Lo que los mantuvo tranquilos en las escaleras fue la idea de que lo que sucedió no podría hacer desmoronar el edificio, lo más tarde finalmente ocurrió. En el camino hacia afuera se encontró con escenas de espanto y horror que no logra olvidar. "Vi cadáveres por todas partes, y ninguno que vi estaba intacto. Fue difícil decir cuántos. Cincuenta tal vez. Escaneé por un segundo y luego me concentré en la cabeza de una mujer joven con un poco de carne. Recuerdo que mi mano se acercó a mi cara para bloquear la vista. Entonces me fui. Mientras corría, la gente salía de otra escalera. Me detuve y dije: '¡No mires afuera!' ¡No mires afuera!, sentí como si la cabeza me fuera a estallar", dijo.

La torre Norte del World Trade Center (WTC), primer blanco de Al Qaeda ese día, se hizo escombros a las 10:28, tras estar en llamas durante poco más de una hora y 40 minutos.

Atentado a las Torres Gemelas (7).jpg

El profesional relató que "la explosión fue extrema, el ruido imposible de describir. Empecé a llorar. Es difícil imaginar ahora que cuando estaba en el suelo esperando mi perdición, escuchando ese ruido, miles de personas estaban muriendo. Es un ruido que miles de personas escucharon cuando murieron. Cuando golpeó, todo se volvió instantáneamente oscuro. Mi boca, mi nariz, mis orejas, mis ojos, todo lleno de escombros. Lo escupí. Vomité, principalmente por horror. Me sentí a mí mismo: ¿estoy intacto? ¿Puedo moverme? Yo estaba todo ahí. Hubo gemidos. La gente estaba herida y llorando a mi alrededor".

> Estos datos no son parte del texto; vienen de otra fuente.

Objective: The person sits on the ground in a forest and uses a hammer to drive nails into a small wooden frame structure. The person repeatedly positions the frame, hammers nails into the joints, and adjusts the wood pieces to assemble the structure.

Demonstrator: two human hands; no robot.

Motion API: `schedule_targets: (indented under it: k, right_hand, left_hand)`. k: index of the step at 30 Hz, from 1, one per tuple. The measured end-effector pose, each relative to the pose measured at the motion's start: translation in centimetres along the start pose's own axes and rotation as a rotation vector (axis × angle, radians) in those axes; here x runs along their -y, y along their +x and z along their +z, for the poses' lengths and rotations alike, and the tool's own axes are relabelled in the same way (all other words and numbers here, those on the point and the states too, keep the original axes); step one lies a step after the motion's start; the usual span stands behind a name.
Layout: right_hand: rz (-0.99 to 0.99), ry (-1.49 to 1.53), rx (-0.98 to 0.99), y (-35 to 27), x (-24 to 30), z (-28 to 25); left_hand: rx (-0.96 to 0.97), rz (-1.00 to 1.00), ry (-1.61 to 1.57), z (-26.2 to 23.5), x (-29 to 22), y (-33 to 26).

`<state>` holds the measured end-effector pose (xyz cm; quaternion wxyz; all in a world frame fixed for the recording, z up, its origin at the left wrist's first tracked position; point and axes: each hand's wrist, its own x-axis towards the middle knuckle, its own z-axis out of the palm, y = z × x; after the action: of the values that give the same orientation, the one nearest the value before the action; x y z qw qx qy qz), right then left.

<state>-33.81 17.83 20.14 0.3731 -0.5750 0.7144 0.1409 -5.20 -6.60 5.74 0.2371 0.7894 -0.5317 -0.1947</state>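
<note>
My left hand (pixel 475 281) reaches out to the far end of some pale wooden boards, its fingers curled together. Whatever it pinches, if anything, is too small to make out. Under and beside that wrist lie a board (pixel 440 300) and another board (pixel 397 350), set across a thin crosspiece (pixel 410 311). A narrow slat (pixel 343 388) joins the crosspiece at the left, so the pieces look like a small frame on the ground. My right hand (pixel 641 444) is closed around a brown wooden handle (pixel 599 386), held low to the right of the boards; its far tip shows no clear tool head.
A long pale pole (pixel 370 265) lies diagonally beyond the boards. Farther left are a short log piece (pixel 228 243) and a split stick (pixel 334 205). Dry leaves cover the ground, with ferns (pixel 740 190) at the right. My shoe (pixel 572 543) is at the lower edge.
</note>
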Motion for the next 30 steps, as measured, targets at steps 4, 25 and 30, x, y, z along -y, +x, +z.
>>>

Se arrancó la camisa y se la envolví alrededor de la boca y la nariz para evitar el contacto con el humo. Empezó a gatear porque estaba completamente a ciegas. "No tenía idea de a dónde me estaba arrastrando, pero tenía que seguir intentándolo. Es inquietante pensar en eso ahora. Vi una luz. No puedo decir que fuera feliz, porque estaba aterrorizado, pero esa luz era esperanza", dijo Wright momentos antes de encontrarse con el bombero que salvaría su vida.

Aunque sentía un dolor muy fuerte en sus ojos y no los podía abrir. En el centro de salud donde lo atendieron, los médicos le dijeron: "Sí, tus ojos están dañados. Pusieron gotas en ellos, pero necesitaban equipos más sofisticados para ver qué estaba pasando. Terminé teniendo 147 astillas de fibra de vidrio tomadas de mis ojos", afirmó.

Su recuperación fue lenta y en compañía de su familia y amigos. Con terapia, miedos y pesadillas que acechan su sueño. Sabe que esas imágenes dejarán cicatrices en su cerebro para siempre pero está vivo y es uno de los tantos sobrevivientes del atentado a las Torres Gemelas que puede dar su testimonio de aquel 11 de septiembre del 2001.